■ Action item ■
Look for the word "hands" in the entries and copy each line where it appears.

════════

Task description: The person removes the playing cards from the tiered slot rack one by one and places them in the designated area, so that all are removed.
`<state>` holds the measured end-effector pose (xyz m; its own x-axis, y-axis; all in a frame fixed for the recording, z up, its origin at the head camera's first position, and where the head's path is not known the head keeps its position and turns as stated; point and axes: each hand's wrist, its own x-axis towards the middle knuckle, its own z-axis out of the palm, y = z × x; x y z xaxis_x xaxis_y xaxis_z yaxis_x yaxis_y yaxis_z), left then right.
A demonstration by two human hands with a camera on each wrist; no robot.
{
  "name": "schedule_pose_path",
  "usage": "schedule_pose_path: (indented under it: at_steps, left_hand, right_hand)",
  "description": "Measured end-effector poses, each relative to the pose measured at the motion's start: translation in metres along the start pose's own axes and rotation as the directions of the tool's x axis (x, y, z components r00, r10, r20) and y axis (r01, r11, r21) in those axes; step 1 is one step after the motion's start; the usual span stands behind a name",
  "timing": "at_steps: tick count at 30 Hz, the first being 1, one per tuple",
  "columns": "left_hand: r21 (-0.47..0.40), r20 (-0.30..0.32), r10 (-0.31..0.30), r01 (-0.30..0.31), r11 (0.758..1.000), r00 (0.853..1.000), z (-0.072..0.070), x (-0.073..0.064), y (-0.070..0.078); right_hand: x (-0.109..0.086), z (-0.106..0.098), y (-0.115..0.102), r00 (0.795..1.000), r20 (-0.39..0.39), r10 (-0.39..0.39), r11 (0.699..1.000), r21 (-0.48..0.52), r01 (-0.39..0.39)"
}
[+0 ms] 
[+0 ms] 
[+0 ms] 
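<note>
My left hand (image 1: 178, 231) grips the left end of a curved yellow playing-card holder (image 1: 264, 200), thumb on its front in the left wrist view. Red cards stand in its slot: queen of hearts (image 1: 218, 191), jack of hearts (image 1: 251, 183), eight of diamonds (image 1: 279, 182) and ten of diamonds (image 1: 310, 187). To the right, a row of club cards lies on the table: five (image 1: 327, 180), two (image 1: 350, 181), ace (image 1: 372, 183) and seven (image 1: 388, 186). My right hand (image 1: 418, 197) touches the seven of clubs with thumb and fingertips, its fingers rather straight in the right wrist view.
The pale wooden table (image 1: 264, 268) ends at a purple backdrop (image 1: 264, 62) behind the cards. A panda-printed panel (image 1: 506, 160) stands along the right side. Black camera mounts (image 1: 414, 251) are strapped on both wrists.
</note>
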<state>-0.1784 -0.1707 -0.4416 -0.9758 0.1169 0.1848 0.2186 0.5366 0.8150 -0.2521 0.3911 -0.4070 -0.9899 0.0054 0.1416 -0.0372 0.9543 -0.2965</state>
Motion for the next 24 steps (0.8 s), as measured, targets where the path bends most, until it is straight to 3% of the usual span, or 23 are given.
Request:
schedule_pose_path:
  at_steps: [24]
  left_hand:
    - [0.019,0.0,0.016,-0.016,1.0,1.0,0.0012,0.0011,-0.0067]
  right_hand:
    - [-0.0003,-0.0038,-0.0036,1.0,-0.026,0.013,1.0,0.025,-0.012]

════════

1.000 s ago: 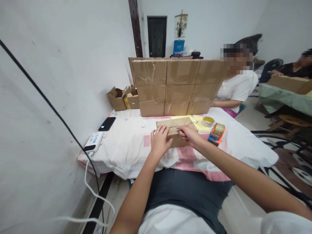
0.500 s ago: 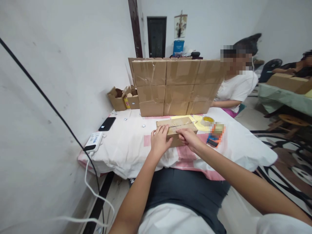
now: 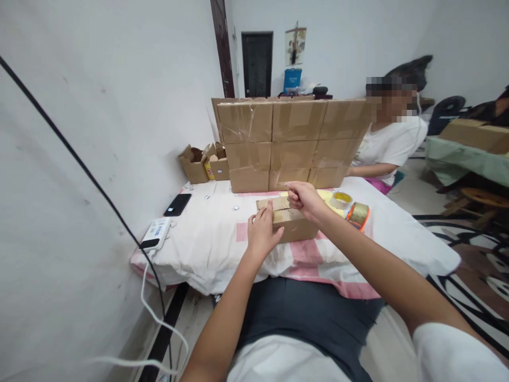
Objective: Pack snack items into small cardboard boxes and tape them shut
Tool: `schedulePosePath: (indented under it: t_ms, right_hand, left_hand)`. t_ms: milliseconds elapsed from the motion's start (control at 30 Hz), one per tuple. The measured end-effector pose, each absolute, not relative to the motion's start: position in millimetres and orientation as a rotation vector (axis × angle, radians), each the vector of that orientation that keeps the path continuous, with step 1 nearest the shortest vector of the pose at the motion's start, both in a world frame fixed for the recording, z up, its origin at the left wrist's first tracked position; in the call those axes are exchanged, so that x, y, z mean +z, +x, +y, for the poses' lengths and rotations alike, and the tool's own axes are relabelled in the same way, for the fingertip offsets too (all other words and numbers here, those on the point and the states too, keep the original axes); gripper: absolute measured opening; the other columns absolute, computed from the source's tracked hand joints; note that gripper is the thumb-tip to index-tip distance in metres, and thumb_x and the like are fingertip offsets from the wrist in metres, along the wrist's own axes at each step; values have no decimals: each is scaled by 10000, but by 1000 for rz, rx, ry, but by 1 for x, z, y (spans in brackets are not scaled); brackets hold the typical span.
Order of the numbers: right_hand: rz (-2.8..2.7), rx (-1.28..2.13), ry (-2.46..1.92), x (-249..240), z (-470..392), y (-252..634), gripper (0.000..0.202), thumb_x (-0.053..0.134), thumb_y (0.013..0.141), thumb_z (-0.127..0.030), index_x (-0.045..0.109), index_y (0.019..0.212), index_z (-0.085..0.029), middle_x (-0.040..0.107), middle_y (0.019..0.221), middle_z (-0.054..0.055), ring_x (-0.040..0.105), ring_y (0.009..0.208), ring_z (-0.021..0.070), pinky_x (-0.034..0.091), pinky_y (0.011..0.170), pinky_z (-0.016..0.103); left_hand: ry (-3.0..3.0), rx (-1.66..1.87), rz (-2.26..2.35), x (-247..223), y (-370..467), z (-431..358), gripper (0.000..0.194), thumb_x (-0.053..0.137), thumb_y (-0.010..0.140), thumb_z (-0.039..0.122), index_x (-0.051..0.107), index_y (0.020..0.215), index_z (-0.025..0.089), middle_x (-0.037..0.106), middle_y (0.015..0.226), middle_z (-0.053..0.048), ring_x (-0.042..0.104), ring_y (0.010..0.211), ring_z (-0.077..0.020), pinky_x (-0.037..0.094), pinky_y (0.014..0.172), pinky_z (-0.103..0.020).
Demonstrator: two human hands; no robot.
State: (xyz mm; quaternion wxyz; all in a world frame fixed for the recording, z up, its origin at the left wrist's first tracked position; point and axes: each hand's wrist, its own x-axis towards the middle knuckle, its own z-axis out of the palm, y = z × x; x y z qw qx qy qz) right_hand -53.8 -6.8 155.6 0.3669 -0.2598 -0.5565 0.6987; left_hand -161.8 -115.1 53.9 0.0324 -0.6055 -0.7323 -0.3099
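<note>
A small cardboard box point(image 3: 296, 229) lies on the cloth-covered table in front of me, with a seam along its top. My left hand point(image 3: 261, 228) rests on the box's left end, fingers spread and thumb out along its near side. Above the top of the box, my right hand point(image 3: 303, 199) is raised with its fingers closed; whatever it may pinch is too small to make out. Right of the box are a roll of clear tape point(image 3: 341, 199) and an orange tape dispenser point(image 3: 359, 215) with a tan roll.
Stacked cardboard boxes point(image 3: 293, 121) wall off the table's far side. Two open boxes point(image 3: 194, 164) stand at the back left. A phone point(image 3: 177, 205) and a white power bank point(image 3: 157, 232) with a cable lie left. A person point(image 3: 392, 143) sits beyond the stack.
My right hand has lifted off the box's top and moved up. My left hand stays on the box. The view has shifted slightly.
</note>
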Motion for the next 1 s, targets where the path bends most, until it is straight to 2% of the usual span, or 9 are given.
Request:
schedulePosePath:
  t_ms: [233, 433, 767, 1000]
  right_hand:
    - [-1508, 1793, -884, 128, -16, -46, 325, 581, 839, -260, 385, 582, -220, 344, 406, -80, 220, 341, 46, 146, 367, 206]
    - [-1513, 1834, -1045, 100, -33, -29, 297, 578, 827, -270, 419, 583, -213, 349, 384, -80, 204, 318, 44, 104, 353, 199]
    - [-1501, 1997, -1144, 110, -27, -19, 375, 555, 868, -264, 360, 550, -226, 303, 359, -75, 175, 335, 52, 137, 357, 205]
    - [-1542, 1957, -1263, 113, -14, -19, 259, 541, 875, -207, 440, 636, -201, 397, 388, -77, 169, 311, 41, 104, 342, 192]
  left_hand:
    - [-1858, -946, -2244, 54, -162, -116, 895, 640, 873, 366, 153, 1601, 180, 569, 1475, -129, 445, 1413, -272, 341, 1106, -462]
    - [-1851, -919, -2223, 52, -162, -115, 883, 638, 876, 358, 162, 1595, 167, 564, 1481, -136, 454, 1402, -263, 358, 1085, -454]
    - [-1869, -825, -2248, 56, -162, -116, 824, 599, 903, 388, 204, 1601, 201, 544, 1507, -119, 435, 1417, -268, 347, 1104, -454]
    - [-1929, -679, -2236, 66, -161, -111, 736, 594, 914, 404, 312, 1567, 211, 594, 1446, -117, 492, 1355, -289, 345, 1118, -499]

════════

■ Task output ■
A demonstration by two human hands with a camera on each wrist; no robot.
Demonstrator: two human hands; no robot.

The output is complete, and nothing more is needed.